La consorte dell’ex consigliere comunale di Acerra Nicola Ricchiuti si è avvalsa della facoltà di non rispondere.
ACERRA – Si è avvalsa della facoltà di non rispondere la moglie di Nicola Ricchiuti, l’imprenditore nel settore della vigilanza privata ed ex consigliere comunale di Acerra che risponde di voto di scambio davanti al tribunale di Nola. Nell’udienza di ieri la donna ha preferito non rispondere alle domande del pubblico ministero e del giudice Chiara Bardi, avendone peraltro la possibilità in qualità di parente stretta dell’imputato. Sentita anche la madre di uno dei coimputati che ha deciso per il patteggiamento – Mario Calzolaio – la cui posizione verrà definita a fine mese. In aula anche il maresciallo della stazione dei carabinieri di Acerra che ha effettuato indagini legate al rilascio del porto d’armi per i dipendenti della ditta di vigilanza del politico.
Nulla, dunque, inerente il capo d’imputazione vero e proprio.
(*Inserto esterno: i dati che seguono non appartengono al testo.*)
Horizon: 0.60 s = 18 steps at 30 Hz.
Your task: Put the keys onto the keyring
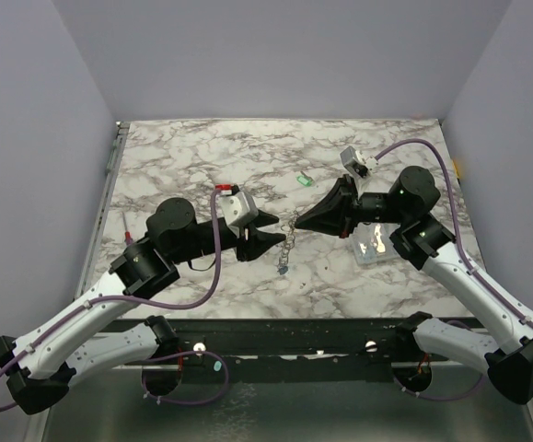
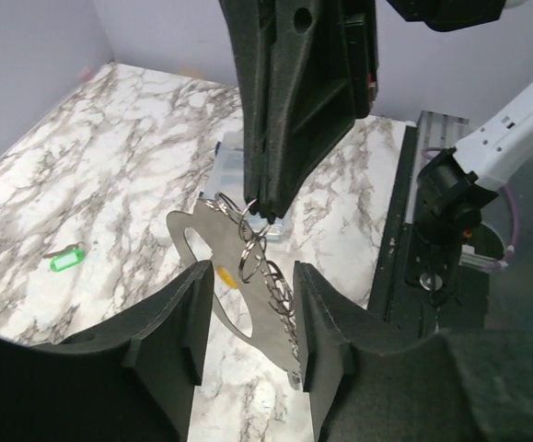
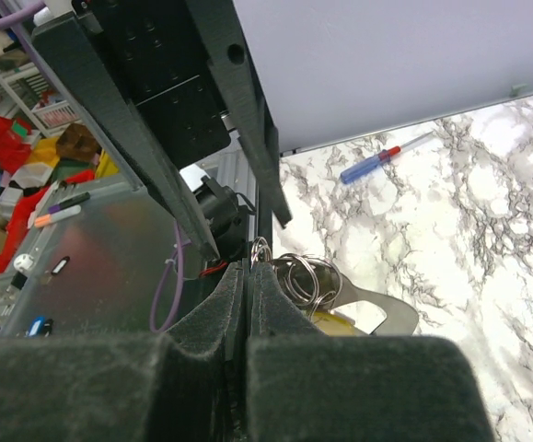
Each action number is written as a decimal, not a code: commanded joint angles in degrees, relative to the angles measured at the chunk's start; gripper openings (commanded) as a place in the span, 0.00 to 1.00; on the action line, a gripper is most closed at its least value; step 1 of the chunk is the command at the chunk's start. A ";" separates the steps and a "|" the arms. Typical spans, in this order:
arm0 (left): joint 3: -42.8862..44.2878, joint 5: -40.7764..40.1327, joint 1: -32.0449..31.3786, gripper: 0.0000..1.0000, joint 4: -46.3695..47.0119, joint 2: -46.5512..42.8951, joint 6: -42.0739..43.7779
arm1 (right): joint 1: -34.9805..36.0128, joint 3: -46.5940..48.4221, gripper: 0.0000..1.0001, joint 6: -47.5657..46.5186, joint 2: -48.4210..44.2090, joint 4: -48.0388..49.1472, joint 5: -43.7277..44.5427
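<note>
The keyring, a flat silvery-grey loop with small split rings and a fine chain, hangs between the two grippers. My right gripper is shut on one small split ring at the keyring's top. It shows from above in the left wrist view. My left gripper is open, with its fingers either side of the keyring. A yellow key sits against the loop. A green key lies on the table, also in the left wrist view. A small blue key is at the chain's lower end.
A small clear plastic box lies under the right arm, just right of the grippers. A red-and-blue pen lies near the table's left edge. Purple walls enclose the marble table on three sides.
</note>
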 commanded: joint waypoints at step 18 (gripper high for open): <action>4.25 -0.40 0.06 0.31 0.35 5.54 2.23 | -0.10 -0.50 0.01 0.02 0.16 1.94 -2.29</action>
Il processo è stato aggiornato al 30 gennaio, in aula sfilerà il consulente che ha trascritto le intercettazioni. Il dibattimento vero e proprio, invece, riprenderà a metà febbraio: saranno sentiti come testi alcuni esponenti della polizia che ha svolto nel merito indagini. In questo procedimento è imputato pure un altro acerrano, Domenico D’Anna.
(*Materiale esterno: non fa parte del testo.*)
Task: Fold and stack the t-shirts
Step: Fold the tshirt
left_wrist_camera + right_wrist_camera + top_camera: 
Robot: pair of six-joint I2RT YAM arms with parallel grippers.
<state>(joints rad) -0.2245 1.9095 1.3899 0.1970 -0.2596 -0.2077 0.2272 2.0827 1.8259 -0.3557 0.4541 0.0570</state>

I fatti ruotano intorno alle elezioni comunali del 2012, quando Nicola Ricchiuti – oggi difeso dall’avvocato Antonino Taranto – venne eletto nella lista di maggioranza ‘Acerra è Tua’. Secondo la Procura, l’uomo avrebbe assunto la coppia di acerrani nella sua società di vigilanza in cambio del voto. Successivamente, però, secondo l’accusa, scattò il licenziamento che provocò la denuncia e la conseguente indagine.